A chuva deu uma trégua. O asfalto brilha. O trânsito se fez
raro, silencioso. Um gato mia. Por trás de meu monitor, uma libélula inebriada
pela luz, voa e, repetidamente, se choca contra o abat-jour.
Ao longe, umas
vozes alegres devem falar de festa, de amizades. Vão se aproximando. Uma
sanfona, um violão, alguém que canta.
O grupo parou debaixo de minha janela.
Abro.
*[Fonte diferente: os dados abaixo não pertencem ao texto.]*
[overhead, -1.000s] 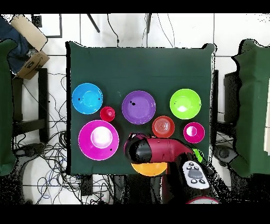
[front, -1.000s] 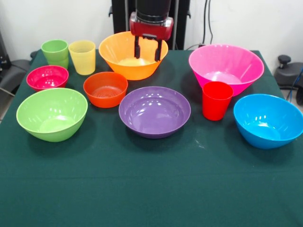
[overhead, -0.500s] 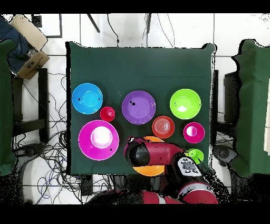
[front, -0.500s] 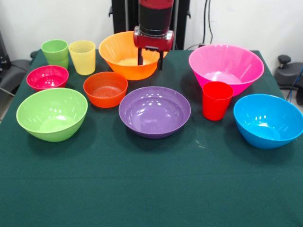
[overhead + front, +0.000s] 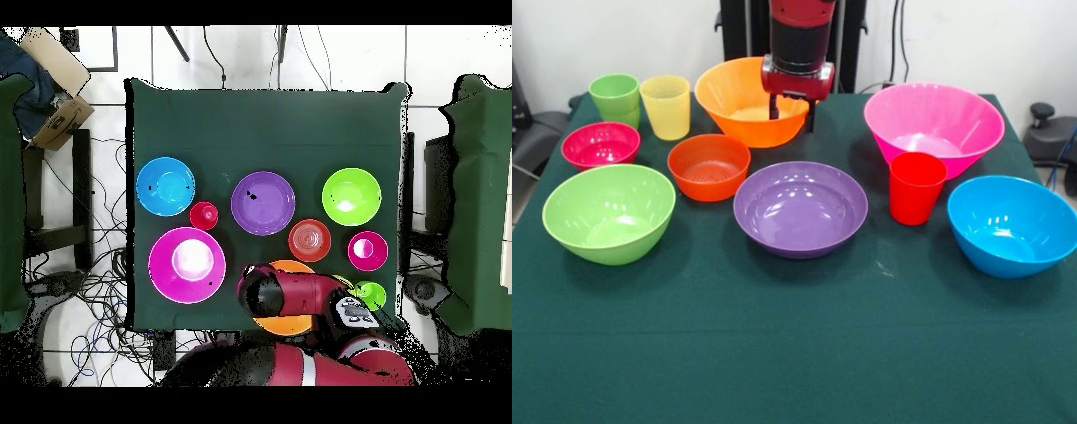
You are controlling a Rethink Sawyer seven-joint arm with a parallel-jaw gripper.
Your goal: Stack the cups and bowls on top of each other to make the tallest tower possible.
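Nothing is stacked yet; the gripper (image 5: 791, 112) is straddling the right rim of the orange bowl (image 5: 743, 103) at the table's back, fingers seemingly closing on it; a thin glossy wall risks slipping out or tipping the bowl onto the purple bowl (image 5: 801, 208) in front.

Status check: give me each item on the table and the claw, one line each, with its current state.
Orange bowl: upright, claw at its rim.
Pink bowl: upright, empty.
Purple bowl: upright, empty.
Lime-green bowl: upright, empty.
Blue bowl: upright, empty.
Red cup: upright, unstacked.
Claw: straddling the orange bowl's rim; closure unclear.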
Meia dúzia de homens,
na faixa dos cinquenta. Não conheço a canção. Deve falar de amor.
Na noite húmida e quente, noto as camisetas listradas. Com certeza saíram de algum sarau. A sanfona
continua seu monólogo nostálgico que o violão reforça.
Duas moças de cabelo
solto dançam sem muita atenção, quase indiferentes. Seus longos vestidos de
ouro, prata, rosa e azul, voam lentamente com a brisa.
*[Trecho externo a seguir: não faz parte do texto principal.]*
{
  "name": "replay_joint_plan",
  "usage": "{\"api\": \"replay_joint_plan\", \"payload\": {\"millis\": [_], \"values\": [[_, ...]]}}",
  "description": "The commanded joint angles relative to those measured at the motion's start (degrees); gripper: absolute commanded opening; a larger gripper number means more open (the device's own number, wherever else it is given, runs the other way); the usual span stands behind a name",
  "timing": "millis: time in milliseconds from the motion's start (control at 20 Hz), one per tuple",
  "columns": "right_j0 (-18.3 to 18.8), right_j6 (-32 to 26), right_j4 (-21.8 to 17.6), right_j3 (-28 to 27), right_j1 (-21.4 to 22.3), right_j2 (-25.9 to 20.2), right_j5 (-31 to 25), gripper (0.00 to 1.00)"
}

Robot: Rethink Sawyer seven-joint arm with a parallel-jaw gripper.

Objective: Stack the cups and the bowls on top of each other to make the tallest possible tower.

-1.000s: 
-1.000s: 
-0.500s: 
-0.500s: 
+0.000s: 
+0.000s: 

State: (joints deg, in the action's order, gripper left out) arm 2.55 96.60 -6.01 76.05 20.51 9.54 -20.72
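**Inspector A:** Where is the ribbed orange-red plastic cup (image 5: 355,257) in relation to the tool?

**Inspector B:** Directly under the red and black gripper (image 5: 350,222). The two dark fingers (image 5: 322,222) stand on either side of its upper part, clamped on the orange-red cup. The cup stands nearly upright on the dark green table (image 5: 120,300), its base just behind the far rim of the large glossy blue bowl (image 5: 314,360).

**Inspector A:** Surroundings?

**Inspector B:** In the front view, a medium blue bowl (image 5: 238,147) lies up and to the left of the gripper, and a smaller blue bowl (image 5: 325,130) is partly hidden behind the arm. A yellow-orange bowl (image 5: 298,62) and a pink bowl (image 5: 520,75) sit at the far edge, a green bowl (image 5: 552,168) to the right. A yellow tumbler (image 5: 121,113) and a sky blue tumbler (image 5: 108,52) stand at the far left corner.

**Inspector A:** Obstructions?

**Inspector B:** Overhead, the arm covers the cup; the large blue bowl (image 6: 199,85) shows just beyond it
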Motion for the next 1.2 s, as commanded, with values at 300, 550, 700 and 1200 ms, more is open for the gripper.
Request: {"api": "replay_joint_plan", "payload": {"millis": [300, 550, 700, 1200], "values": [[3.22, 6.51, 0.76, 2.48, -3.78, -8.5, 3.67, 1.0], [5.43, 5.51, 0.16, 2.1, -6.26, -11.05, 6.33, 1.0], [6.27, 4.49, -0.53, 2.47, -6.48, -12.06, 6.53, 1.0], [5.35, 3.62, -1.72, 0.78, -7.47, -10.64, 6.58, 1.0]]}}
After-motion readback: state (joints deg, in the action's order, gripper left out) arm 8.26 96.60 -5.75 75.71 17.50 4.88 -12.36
Do outro lado da rua, as luzes
apagaram. Ninguém se debruçou na janela para ver o grupo passar. Já estarão
dormindo.
Interrompem a música, conversam. Alguém ri. Recomeçam a
andar, a tocar, a cantar. Viram a esquina.
Por um momento seguirei seus passos
pelo som da sanfona.
No meu bairro ainda existem momentos singelos e mágicos...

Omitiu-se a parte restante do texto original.